Your task = Give an exact reproduction of all the lines in the listing.

Material provided =
------------
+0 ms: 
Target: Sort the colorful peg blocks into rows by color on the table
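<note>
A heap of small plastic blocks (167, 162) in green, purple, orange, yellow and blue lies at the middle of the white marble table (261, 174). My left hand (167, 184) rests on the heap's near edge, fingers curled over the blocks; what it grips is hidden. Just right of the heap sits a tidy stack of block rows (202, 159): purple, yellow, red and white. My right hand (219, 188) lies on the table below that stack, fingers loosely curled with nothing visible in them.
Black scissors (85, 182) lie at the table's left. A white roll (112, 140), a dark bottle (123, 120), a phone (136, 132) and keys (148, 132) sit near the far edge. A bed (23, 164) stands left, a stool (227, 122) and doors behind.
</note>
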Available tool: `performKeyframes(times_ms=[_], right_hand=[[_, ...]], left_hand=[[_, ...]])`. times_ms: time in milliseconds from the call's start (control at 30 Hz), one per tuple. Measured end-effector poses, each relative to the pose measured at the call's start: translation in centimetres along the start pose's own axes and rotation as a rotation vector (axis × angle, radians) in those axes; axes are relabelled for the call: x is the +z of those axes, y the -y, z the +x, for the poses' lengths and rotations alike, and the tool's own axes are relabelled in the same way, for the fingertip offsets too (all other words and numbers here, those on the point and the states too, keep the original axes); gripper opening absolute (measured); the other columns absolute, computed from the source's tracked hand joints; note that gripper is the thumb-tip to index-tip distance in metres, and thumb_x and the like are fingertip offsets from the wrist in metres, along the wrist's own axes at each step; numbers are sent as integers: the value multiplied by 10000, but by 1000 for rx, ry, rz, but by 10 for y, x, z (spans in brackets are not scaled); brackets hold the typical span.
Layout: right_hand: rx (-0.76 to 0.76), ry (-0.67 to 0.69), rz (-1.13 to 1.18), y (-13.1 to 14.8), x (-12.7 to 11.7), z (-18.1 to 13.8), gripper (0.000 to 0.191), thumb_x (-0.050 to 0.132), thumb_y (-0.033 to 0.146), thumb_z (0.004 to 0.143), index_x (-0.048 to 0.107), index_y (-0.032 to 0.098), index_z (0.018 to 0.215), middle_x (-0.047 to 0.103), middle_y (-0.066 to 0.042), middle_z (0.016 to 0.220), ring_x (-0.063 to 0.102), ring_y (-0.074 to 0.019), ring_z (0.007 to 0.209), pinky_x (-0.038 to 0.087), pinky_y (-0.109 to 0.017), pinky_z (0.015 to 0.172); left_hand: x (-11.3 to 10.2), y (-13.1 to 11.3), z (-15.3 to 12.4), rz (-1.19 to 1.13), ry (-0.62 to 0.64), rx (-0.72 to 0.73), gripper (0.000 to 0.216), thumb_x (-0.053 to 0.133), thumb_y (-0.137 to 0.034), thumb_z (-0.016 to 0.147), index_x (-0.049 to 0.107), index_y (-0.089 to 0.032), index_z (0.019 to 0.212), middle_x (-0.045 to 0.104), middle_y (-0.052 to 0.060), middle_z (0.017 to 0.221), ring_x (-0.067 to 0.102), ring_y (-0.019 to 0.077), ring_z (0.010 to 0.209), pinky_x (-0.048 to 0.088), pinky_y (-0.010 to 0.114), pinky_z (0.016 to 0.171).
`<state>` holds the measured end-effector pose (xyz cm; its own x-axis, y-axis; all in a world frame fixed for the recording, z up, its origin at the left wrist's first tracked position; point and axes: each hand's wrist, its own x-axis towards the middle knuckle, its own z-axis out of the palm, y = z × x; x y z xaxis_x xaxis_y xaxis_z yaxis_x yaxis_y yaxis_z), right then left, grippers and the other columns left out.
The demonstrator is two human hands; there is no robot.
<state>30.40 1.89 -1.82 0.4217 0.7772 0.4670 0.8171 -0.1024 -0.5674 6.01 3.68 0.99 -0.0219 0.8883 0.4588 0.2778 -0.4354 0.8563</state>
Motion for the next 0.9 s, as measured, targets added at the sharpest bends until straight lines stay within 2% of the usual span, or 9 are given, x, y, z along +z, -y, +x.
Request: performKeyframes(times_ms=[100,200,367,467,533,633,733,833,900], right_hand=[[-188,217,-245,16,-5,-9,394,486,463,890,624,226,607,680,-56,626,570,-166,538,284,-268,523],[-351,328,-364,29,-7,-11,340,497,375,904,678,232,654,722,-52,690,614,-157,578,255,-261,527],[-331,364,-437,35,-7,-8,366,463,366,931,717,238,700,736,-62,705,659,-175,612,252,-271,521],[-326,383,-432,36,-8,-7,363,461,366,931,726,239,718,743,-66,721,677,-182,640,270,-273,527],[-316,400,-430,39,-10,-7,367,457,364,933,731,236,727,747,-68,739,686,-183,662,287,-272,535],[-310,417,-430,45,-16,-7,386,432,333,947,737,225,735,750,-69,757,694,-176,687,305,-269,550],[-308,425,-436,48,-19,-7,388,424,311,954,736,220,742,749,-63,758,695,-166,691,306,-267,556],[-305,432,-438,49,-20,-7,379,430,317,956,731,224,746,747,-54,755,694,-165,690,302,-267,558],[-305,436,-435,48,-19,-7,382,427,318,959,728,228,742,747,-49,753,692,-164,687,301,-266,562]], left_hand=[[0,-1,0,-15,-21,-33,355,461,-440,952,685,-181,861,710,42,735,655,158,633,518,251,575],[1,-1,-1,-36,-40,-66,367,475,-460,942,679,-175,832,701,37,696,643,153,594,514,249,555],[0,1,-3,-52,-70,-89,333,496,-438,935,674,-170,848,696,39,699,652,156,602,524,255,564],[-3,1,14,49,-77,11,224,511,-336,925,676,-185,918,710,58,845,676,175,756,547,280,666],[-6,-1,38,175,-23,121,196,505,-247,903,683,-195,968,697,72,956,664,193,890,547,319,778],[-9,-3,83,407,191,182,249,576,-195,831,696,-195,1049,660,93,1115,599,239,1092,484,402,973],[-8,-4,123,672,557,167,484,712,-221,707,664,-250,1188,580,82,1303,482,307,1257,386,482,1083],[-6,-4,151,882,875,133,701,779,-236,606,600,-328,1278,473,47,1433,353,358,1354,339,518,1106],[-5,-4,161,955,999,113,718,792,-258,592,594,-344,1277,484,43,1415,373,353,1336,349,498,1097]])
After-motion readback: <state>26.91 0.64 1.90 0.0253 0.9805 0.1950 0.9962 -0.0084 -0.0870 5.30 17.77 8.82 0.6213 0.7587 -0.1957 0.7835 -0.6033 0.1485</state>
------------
Response =
+0 ms: 
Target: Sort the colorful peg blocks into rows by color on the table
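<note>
A heap of small plastic blocks (167, 162) in green, purple, orange, yellow and blue lies at the middle of the white marble table (261, 174). My left hand (167, 184) rests on the heap's near edge, fingers curled over the blocks; what it grips is hidden. Just right of the heap sits a tidy stack of block rows (202, 159): purple, yellow, red and white. My right hand (219, 188) lies on the table below that stack, fingers loosely curled with nothing visible in them.
Black scissors (85, 182) lie at the table's left. A white roll (112, 140), a dark bottle (123, 120), a phone (136, 132) and keys (148, 132) sit near the far edge. A bed (23, 164) stands left, a stool (227, 122) and doors behind.
</note>
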Available tool: `performKeyframes(times_ms=[_], right_hand=[[_, ...]], left_hand=[[_, ...]])`. times_ms: time in milliseconds from the call's start (control at 30 Hz), one per tuple. Measured end-effector poses, each relative to the pose measured at the call's start: translation in centimetres along the start pose's own axes and rotation as a rotation vector (axis × angle, radians) in those axes; axes are relabelled for the call: x is the +z of those axes, y the -y, z the +x, for the poses' lengths and rotations alike, and the tool's own axes are relabelled in the same way, for the fingertip offsets too (all other words and numbers here, those on the point and the states too, keep the original axes); gripper opening absolute (measured); the other columns absolute, computed from the source's tracked hand joints; note that gripper is the thumb-tip to index-tip distance in metres, and thumb_x and the like are fingertip offsets from the wrist in metres, along the wrist's own axes at each step; numbers are sent as integers: the value multiplied by 10000, but by 1000 for rx, ry, rz, but by 10 for y, x, z (spans in brackets are not scaled); brackets hold the typical span.
Layout: right_hand: rx (-0.76 to 0.76), ry (-0.67 to 0.69), rz (-1.13 to 1.18), y (-13.1 to 14.8), x (-12.7 to 11.7), z (-18.1 to 13.8), gripper (0.000 to 0.191), thumb_x (-0.050 to 0.132), thumb_y (-0.033 to 0.146), thumb_z (0.004 to 0.143), index_x (-0.048 to 0.107), index_y (-0.032 to 0.098), index_z (0.018 to 0.215), middle_x (-0.047 to 0.103), middle_y (-0.066 to 0.042), middle_z (0.016 to 0.220), ring_x (-0.063 to 0.102), ring_y (-0.074 to 0.019), ring_z (0.007 to 0.209), pinky_x (-0.038 to 0.087), pinky_y (-0.109 to 0.017), pinky_z (0.015 to 0.172); left_hand: x (-11.3 to 10.2), y (-13.1 to 11.3), z (-15.3 to 12.4), rz (-1.19 to 1.13), ry (-0.62 to 0.64), rx (-0.72 to 0.73), gripper (0.000 to 0.216), thumb_x (-0.053 to 0.133), thumb_y (-0.137 to 0.034), thumb_z (-0.016 to 0.147), index_x (-0.049 to 0.107), index_y (-0.089 to 0.032), index_z (0.019 to 0.212), middle_x (-0.045 to 0.104), middle_y (-0.052 to 0.060), middle_z (0.017 to 0.221), ring_x (-0.067 to 0.102), ring_y (-0.019 to 0.077), ring_z (0.010 to 0.209), pinky_x (-0.048 to 0.088), pinky_y (-0.010 to 0.114), pinky_z (0.016 to 0.171).
`<state>` holds the measured end-effector pose (xyz cm; its own x-axis, y-axis; all in a world frame fixed for the recording, z up, its origin at the left wrist's first tracked position; point and axes: each hand's wrist, its own x-axis towards the middle knuckle, its own z-axis out of the palm, y = z × x; x y z xaxis_x xaxis_y xaxis_z yaxis_x yaxis_y yaxis_z), right then left, grippers and the other columns left out.
The demonstrator is two human hands; there is no robot.
<state>30.40 1.89 -1.82 0.4217 0.7772 0.4670 0.8171 -0.1024 -0.5674 6.01 3.68 0.99 -0.0219 0.8883 0.4588 0.2778 -0.4354 0.8563</state>
Motion for the next 0.9 s, as measured, targets added at the sharpest bends until straight lines stay within 2% of the usual span, or 9 are given, x, y, z along +z, -y, +x.
Request: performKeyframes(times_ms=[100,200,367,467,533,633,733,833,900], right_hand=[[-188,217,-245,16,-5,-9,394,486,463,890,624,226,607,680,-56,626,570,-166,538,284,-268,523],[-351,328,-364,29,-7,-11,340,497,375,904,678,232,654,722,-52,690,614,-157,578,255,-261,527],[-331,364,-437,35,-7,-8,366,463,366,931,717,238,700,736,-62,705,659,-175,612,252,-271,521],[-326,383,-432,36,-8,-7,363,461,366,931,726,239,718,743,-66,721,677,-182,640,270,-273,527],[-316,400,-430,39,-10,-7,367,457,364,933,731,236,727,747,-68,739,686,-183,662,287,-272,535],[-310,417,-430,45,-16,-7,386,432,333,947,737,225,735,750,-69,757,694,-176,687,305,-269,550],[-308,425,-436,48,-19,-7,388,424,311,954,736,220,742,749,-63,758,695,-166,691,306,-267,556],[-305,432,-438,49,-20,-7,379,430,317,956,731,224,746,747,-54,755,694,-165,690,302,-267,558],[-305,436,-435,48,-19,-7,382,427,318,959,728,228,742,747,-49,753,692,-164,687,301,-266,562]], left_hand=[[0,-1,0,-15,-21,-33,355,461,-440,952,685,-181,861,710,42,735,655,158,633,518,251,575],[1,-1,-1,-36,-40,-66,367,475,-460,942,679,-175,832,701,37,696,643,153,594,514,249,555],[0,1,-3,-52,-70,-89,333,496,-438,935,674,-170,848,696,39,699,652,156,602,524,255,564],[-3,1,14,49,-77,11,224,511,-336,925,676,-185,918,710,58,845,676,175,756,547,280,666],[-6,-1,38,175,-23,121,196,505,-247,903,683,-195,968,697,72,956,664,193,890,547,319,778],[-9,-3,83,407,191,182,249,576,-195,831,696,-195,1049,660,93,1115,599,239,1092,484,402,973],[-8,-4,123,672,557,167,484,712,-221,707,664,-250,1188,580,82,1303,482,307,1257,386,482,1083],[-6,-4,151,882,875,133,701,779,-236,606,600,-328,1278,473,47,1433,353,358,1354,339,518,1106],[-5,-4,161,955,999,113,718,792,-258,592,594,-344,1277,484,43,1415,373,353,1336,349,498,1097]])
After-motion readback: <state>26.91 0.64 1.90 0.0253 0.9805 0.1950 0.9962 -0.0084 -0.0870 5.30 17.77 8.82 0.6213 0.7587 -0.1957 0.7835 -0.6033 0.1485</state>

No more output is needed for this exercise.